Your objective: Here are some records. Copy each one exactly.

-=-=-=-=-

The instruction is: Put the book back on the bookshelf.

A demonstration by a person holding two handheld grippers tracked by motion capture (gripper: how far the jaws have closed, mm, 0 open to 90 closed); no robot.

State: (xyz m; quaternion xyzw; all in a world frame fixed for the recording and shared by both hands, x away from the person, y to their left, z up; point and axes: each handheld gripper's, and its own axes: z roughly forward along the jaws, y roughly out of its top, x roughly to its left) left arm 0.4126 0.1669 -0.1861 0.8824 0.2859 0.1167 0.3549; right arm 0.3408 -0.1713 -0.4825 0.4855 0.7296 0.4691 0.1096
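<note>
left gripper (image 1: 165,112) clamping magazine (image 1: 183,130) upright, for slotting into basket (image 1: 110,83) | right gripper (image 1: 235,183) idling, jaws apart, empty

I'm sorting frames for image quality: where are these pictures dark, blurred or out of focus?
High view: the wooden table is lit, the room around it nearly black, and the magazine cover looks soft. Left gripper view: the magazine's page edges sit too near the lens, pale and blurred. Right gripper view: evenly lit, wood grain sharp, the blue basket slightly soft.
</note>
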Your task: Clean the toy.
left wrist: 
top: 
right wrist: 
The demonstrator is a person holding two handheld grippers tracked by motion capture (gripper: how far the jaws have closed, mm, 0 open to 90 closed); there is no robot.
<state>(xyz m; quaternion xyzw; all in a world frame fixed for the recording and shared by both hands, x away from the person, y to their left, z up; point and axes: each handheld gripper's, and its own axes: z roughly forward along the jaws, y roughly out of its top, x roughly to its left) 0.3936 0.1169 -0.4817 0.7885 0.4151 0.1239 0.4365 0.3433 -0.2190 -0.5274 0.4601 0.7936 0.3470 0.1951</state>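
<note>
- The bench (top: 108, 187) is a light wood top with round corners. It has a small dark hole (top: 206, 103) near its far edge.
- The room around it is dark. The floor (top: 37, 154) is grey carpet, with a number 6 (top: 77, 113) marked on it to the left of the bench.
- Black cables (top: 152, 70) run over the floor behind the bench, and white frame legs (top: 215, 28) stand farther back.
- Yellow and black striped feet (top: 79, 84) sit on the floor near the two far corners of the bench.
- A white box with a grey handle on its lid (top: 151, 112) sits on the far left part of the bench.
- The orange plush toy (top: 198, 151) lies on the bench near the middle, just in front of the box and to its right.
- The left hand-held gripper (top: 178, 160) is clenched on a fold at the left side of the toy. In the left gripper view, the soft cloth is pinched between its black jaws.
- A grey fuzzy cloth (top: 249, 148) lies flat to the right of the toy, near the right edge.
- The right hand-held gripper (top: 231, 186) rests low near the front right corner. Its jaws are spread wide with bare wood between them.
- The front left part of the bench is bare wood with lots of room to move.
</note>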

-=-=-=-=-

Solution to the problem:
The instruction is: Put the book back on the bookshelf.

A demonstration by a person holding two handheld grippers tracked by motion capture (gripper: how far the jaws have closed, mm, 0 open to 90 closed); no robot.

State: (xyz m; quaternion xyzw; all in a world frame fixed for the recording and shared by both hands, x away from the person, y to their left, z up; point and axes: each handheld gripper's, and its own axes: z roughly forward along the jaws, y roughly out of its top, x roughly to its left) left arm 0.4126 0.1669 -0.1861 0.8824 0.2859 0.1167 0.3549; right arm 0.3408 -0.1713 -0.4825 0.4855 0.7296 0.4691 0.1096
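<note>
left gripper (image 1: 165,112) clamping magazine (image 1: 183,130) upright, for slotting into basket (image 1: 110,83) | right gripper (image 1: 235,183) idling, jaws apart, empty

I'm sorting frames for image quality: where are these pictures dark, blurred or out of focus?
High view: the wooden table is lit, the room around it nearly black, and the magazine cover looks soft. Left gripper view: the magazine's page edges sit too near the lens, pale and blurred. Right gripper view: evenly lit, wood grain sharp, the blue basket slightly soft.
</note>
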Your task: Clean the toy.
left wrist: 
top: 
right wrist: 
The demonstrator is a person holding two handheld grippers tracked by motion capture (gripper: how far the jaws have closed, mm, 0 open to 90 closed); there is no robot.
<state>(xyz m; quaternion xyzw; all in a world frame fixed for the recording and shared by both hands, x away from the person, y to their left, z up; point and axes: each handheld gripper's, and its own axes: z roughly forward along the jaws, y roughly out of its top, x roughly to its left) 0.3936 0.1169 -0.4817 0.7885 0.4151 0.1239 0.4365 0.3433 -0.2190 -0.5274 0.4601 0.7936 0.3470 0.1951</state>
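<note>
- The bench (top: 108, 187) is a light wood top with round corners. It has a small dark hole (top: 206, 103) near its far edge.
- The room around it is dark. The floor (top: 37, 154) is grey carpet, with a number 6 (top: 77, 113) marked on it to the left of the bench.
- Black cables (top: 152, 70) run over the floor behind the bench, and white frame legs (top: 215, 28) stand farther back.
- Yellow and black striped feet (top: 79, 84) sit on the floor near the two far corners of the bench.
- A white box with a grey handle on its lid (top: 151, 112) sits on the far left part of the bench.
- The orange plush toy (top: 198, 151) lies on the bench near the middle, just in front of the box and to its right.
- The left hand-held gripper (top: 178, 160) is clenched on a fold at the left side of the toy. In the left gripper view, the soft cloth is pinched between its black jaws.
- A grey fuzzy cloth (top: 249, 148) lies flat to the right of the toy, near the right edge.
- The right hand-held gripper (top: 231, 186) rests low near the front right corner. Its jaws are spread wide with bare wood between them.
- The front left part of the bench is bare wood with lots of room to move.
</note>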

No additional answer is needed here.